]> git-server-git.apps.pok.os.sepia.ceph.com Git - ceph-ci.git/commitdiff
librbd/pwl: fix memory leaks in discard operations
authorKefu Chai <k.chai@proxmox.com>
Tue, 17 Feb 2026 11:41:32 +0000 (19:41 +0800)
committerKefu Chai <k.chai@proxmox.com>
Sat, 21 Feb 2026 07:23:59 +0000 (15:23 +0800)
Fix memory leak in librbd persistent write log (PWL) cache discard
operations by properly completing request objects.

ASan reported the following leaks in unittest_librbd:

  Direct leak of 240 byte(s) in 1 object(s) allocated from:
    #0 operator new(unsigned long)
    #1 librbd::cache::pwl::AbstractWriteLog<librbd::MockImageCtx>::discard(...)
       /ceph/src/librbd/cache/pwl/AbstractWriteLog.cc:935:5
    #2 TestMockCacheReplicatedWriteLog_discard_Test::TestBody()
       /ceph/src/test/librbd/cache/pwl/test_mock_ReplicatedWriteLog.cc:534:7

  Plus multiple indirect leaks totaling 2,076 bytes through the
  shared_ptr reference chain.

Root cause:

C_DiscardRequest objects were never deleted because their complete()
method was never called. The on_write_persist callback released the
BlockGuard cell but didn't call complete() to trigger self-deletion.

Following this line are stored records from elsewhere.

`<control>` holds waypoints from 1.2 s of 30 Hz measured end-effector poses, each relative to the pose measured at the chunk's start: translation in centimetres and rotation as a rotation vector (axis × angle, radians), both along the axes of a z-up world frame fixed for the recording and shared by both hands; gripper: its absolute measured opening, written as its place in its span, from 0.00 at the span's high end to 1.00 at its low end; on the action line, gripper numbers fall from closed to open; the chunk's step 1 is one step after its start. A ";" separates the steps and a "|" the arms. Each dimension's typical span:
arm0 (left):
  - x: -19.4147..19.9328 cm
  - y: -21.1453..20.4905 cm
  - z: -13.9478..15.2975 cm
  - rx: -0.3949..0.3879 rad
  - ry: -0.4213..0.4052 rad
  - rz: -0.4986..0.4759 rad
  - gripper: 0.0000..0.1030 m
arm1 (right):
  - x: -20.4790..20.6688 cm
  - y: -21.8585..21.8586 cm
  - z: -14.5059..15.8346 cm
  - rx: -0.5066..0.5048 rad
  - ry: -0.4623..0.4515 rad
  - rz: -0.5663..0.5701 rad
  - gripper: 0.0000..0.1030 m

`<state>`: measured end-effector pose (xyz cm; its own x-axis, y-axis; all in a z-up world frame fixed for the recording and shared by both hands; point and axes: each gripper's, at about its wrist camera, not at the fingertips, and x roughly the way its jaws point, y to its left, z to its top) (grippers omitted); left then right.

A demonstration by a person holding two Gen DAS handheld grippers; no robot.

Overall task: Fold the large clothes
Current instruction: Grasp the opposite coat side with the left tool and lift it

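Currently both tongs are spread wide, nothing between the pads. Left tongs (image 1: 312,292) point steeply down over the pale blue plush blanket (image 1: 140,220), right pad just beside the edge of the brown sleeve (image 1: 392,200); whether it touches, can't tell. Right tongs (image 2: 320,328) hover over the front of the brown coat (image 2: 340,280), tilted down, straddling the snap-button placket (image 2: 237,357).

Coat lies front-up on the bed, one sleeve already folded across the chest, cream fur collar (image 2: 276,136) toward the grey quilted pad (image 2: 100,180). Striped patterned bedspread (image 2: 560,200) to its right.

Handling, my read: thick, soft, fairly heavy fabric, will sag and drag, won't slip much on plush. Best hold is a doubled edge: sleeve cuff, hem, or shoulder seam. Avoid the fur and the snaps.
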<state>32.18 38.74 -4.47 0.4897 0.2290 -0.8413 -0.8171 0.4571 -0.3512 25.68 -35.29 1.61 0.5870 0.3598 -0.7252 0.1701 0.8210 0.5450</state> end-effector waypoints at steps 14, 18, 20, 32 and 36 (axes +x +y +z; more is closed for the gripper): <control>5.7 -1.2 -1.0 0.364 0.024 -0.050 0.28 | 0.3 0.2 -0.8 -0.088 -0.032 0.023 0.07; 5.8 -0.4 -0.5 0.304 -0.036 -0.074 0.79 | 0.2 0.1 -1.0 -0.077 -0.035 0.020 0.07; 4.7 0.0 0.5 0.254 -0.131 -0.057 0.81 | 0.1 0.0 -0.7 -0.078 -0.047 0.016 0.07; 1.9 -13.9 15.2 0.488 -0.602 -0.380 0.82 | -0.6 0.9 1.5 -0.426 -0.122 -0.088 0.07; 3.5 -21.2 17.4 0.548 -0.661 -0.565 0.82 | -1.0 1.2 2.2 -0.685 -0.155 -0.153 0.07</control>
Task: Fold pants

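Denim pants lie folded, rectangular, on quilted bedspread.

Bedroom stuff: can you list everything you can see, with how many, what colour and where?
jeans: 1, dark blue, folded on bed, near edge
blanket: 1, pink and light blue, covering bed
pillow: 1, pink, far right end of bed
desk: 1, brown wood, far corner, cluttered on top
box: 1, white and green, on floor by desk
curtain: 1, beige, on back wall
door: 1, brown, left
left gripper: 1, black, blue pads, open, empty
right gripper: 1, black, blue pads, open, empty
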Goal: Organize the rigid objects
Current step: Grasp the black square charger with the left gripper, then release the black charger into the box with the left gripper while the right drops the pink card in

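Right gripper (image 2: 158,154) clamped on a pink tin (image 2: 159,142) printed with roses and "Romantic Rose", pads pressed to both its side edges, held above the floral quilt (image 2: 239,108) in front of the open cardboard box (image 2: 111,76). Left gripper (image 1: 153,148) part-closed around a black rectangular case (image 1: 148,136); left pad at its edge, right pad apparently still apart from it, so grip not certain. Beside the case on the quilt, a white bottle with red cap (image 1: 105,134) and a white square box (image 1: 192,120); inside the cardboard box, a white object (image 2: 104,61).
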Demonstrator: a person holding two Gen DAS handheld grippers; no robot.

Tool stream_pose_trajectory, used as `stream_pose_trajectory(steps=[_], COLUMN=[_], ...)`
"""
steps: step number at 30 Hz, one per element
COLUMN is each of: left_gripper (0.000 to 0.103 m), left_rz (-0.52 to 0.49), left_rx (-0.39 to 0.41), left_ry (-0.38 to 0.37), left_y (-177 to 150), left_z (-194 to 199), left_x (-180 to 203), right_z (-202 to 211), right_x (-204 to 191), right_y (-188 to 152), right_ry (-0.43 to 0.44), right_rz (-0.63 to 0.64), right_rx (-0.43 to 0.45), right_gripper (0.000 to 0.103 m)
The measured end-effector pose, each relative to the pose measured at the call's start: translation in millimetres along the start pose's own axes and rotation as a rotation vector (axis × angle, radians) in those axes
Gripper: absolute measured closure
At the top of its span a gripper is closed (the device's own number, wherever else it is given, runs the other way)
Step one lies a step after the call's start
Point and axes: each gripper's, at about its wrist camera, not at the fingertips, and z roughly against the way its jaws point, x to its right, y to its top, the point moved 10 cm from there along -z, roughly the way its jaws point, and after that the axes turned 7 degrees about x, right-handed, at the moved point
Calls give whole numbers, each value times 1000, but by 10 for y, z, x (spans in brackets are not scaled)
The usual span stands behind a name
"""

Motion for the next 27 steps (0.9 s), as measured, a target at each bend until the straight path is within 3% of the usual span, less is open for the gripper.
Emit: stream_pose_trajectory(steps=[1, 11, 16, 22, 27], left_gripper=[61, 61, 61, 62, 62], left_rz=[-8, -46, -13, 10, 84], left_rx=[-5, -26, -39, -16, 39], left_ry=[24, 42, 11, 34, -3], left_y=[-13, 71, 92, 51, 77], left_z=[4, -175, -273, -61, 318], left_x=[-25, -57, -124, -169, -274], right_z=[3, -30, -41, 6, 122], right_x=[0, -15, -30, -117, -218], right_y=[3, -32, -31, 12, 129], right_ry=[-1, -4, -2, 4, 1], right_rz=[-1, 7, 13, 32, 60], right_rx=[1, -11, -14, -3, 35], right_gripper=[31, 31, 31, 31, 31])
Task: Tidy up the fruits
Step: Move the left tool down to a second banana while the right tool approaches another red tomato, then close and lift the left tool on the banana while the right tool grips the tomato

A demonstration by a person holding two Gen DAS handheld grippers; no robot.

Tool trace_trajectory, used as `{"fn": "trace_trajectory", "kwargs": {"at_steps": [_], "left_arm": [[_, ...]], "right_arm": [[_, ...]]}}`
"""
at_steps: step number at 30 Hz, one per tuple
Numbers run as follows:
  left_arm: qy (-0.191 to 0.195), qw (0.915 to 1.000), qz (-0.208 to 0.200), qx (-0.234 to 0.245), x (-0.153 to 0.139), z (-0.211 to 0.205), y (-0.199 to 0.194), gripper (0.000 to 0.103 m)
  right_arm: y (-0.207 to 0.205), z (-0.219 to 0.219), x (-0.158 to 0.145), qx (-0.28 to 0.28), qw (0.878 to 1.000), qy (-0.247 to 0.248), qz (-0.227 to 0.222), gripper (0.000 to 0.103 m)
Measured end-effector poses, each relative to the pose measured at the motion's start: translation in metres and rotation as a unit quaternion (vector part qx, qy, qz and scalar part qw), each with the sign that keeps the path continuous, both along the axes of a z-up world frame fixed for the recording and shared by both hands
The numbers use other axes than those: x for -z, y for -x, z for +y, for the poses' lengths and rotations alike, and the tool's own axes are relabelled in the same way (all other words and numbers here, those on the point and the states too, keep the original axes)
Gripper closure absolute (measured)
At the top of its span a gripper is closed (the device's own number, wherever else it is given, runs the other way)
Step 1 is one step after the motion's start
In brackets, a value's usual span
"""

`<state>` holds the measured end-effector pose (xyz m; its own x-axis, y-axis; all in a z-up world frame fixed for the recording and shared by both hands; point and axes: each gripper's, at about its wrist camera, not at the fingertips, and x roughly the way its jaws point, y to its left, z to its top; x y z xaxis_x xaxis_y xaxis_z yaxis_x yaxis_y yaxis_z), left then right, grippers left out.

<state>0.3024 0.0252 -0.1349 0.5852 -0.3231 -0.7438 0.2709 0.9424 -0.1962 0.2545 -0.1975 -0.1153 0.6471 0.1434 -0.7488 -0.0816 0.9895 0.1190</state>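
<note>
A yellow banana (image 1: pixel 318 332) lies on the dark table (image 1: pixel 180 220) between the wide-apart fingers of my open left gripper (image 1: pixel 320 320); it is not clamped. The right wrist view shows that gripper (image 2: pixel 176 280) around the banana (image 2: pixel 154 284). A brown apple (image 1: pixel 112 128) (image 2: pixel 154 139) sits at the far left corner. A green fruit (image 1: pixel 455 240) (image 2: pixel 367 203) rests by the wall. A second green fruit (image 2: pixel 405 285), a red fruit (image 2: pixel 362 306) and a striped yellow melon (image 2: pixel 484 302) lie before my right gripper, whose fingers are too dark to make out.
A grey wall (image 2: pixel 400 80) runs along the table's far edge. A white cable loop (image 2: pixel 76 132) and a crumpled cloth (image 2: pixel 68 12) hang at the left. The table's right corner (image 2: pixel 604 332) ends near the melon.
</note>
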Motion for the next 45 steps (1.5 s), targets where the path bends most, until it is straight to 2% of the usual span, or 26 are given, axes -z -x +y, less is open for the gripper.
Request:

Write requests use WriteLogOperationSet which takes the request as
its on_finish callback, ensuring complete() is eventually called.
Discard requests don't use WriteLogOperationSet and must explicitly
call complete() in their on_write_persist callback.

Solution:

Call discard_req->complete(r) in the on_write_persist callback and
move cell release into finish_req() -- mirroring how C_WriteRequest
handles it. The complete() -> finish() -> finish_req() chain ensures
the cell is released after the user request is completed, preserving
the same ordering as write requests.

Test results:
- Before: 2,316 bytes leaked in 15 allocations
- After: 0 bytes leaked
- unittest_librbd discard tests pass successfully with ASan

Fixes: https://tracker.ceph.com/issues/74972
Signed-off-by: Kefu Chai <k.chai@proxmox.com>
src/librbd/cache/pwl/Request.cc
src/librbd/cache/pwl/Request.h

index e424c2285a1b143358bcaad2f729b0669b2b591c..11322568eb9dccb395c051d64cf24baffcdd520e 100644 (file)
@@ -408,6 +408,14 @@ C_DiscardRequest<T>::~C_DiscardRequest() {
   ldout(pwl.get_context(), 20) << this << dendl;
 }
 
+template <typename T>
+void C_DiscardRequest<T>::finish_req(int r) {
+  ldout(pwl.get_context(), 20) << "discard_req=" << this
+                               << " cell=" << this->get_cell() << dendl;
+  ceph_assert(this->get_cell());
+  this->release_cell();
+}
+
 template <typename T>
 bool C_DiscardRequest<T>::alloc_resources() {
   ldout(pwl.get_context(), 20) << "req type=" << get_name()
@@ -436,12 +444,8 @@ void C_DiscardRequest<T>::setup_log_operations() {
   Context *on_write_append = pwl.get_current_sync_point()->prior_persisted_gather_new_sub();
 
   Context *on_write_persist = new LambdaContext(
-    [this, discard_req](int r) {
-      ldout(pwl.get_context(), 20) << "discard_req=" << discard_req
-                                   << " cell=" << discard_req->get_cell() << dendl;
-      ceph_assert(discard_req->get_cell());
-      discard_req->complete_user_request(r);
-      discard_req->release_cell();
+    [discard_req](int r) {
+      discard_req->complete(r);
     });
   op->init_op(current_sync_gen, persist_on_flush, pwl.get_last_op_sequence_num(),
               on_write_persist, on_write_append);
index 5052abdccc01f979effdccefb9888e064c68675c..8fe5360c2307fa5429b5a8d5d1ae85aba8112bd7 100644 (file)
@@ -246,7 +246,7 @@ public:
                    PerfCounters *perfcounter, Context *user_req);
 
   ~C_DiscardRequest() override;
-  void finish_req(int r) override {}
+  void finish_req(int r) override;
 
   bool alloc_resources() override;